Published:
8/21/1998
President Boris Yeltsin's former security aide, Yuri Baturin, has received the go-ahead for a space flight to the Mir station and the flight was launched on 13 August. The main crew includes commander Gennady Padalka, flight engineer Sergei Avdeyev and researcher Baturin. The stand-by crew were Sergei Zaletin, Alexander Kaleri and Oleg Kotov. It is planned that Padalka, Avdeyev and Baturin will spend 12 days together with the current Mir crew of Talgat Musabayev and Nikolai Budarin. On25August, Musabayev, Budarin and Baturin will return back to the Earth, while Padalka and Avdeyev will work on the Mir up to early-1999.
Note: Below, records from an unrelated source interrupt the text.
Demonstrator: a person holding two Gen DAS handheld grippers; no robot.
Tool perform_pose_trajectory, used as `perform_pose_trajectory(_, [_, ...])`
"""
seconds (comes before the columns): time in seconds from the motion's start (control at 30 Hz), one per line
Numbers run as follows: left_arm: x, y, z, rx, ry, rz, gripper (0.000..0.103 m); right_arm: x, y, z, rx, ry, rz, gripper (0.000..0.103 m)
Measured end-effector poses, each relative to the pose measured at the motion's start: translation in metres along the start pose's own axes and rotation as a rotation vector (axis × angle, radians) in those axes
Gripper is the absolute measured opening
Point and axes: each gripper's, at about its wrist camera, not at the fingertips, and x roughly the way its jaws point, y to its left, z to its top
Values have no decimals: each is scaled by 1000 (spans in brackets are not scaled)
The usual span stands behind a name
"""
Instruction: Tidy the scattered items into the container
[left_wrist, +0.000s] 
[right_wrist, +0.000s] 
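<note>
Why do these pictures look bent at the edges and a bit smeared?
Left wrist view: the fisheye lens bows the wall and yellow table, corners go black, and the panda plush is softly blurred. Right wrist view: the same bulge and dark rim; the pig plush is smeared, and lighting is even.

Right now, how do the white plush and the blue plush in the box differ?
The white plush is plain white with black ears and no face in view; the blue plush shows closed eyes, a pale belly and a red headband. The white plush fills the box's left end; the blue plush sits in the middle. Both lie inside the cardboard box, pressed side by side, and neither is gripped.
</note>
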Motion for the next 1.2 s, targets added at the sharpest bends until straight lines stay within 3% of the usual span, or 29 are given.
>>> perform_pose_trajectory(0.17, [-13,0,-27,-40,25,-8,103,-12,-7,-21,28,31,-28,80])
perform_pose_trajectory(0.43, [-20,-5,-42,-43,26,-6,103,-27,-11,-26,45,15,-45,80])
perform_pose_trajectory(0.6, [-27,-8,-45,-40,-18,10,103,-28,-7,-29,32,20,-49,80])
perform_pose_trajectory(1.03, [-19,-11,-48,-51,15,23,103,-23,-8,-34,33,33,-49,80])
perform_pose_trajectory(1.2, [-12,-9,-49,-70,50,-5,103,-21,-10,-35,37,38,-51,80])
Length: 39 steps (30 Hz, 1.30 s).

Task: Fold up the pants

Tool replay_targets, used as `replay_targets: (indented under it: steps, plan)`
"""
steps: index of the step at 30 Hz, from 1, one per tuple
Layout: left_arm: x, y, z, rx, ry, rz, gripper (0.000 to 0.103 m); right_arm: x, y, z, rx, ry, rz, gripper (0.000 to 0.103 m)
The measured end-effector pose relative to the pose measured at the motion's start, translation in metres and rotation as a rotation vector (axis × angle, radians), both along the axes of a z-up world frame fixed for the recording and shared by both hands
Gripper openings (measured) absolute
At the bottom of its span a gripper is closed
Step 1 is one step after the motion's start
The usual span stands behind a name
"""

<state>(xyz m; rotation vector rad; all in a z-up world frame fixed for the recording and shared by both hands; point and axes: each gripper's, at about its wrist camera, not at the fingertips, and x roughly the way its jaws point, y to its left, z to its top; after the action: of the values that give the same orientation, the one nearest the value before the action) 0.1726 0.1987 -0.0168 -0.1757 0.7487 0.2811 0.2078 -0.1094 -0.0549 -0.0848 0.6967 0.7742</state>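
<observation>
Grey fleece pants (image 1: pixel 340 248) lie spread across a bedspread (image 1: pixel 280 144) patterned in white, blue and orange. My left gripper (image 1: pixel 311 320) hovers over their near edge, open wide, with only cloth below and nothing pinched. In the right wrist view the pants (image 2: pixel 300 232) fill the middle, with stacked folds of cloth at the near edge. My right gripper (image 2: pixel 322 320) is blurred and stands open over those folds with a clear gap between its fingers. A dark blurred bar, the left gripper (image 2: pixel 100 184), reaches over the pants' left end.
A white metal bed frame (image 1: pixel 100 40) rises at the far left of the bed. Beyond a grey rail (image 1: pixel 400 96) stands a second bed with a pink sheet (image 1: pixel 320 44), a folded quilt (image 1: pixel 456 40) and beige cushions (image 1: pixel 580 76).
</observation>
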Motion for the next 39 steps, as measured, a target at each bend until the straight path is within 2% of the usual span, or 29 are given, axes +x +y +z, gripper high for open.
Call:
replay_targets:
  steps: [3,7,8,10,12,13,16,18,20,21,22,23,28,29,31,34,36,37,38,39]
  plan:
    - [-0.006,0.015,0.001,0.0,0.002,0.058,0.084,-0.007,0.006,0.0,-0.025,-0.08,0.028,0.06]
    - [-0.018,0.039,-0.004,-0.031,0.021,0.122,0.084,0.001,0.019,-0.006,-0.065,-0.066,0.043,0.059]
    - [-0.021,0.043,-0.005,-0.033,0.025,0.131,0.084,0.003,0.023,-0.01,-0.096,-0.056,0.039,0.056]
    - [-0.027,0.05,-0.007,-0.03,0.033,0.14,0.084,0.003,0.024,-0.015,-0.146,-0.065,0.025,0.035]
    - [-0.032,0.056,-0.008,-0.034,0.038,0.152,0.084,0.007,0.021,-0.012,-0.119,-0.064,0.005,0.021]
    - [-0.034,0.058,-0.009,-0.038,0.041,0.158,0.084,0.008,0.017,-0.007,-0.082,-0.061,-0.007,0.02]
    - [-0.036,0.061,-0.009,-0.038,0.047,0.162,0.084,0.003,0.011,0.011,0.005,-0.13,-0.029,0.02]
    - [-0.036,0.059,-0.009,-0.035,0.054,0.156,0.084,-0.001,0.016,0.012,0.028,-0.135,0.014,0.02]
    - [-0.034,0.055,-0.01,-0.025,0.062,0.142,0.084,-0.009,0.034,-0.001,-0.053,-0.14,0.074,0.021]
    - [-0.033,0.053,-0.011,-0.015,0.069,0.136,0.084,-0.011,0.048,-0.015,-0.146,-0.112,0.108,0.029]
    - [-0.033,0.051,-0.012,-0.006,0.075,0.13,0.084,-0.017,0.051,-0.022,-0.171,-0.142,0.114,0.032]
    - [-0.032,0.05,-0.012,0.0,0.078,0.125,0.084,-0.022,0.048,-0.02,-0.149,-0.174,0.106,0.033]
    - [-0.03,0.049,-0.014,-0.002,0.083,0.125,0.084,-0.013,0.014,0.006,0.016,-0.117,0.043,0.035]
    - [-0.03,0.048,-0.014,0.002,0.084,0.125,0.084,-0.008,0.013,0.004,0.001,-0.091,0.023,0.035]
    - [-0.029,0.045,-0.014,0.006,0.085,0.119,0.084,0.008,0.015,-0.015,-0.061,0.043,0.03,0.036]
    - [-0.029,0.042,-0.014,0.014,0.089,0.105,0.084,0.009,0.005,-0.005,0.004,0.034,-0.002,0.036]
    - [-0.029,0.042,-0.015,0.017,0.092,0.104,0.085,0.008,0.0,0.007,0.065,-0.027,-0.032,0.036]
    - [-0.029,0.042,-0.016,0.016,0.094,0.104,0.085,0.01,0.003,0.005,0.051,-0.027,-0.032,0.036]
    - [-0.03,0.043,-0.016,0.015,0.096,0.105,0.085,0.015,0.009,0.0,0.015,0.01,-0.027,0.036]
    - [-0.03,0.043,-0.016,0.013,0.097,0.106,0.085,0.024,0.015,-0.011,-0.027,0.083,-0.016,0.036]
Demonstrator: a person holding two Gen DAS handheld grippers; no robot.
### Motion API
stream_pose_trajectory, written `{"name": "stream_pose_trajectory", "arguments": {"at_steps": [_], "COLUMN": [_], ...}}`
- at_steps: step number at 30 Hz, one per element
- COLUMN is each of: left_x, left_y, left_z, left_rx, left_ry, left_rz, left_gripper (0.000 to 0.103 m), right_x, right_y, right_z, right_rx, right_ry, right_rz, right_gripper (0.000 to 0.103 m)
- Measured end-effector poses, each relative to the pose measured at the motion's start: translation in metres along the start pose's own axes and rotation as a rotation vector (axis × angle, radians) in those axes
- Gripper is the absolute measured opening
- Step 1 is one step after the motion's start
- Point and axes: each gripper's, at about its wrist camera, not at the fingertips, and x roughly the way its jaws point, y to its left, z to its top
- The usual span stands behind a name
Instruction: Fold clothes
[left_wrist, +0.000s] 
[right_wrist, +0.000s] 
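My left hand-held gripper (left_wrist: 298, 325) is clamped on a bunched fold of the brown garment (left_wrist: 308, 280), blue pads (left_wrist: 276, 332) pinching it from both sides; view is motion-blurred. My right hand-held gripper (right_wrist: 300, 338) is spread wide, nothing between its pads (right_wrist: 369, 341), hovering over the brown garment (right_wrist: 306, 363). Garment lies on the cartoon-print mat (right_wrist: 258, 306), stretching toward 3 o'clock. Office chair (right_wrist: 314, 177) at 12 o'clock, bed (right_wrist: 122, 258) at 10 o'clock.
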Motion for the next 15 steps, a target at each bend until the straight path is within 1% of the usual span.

Instead of the four space walks planned intially, Padalka and Sergei Avdeyv will carry out only two, to enter the module Spektr, depressurised after a 1997 collision with a cargo spacecraft, and to work on the station's exterior. "Spektr's restoration is not planned. The funds are too scarce, and it is not sensible if the station is to be closed soon," the crew commander said. Only one cargo vehicle will be sent to Mir instead of the scheduled two. "Our task is to ensure the station's good condition. There will be big problems if Mir has to fly without cosmonauts," Padalka said.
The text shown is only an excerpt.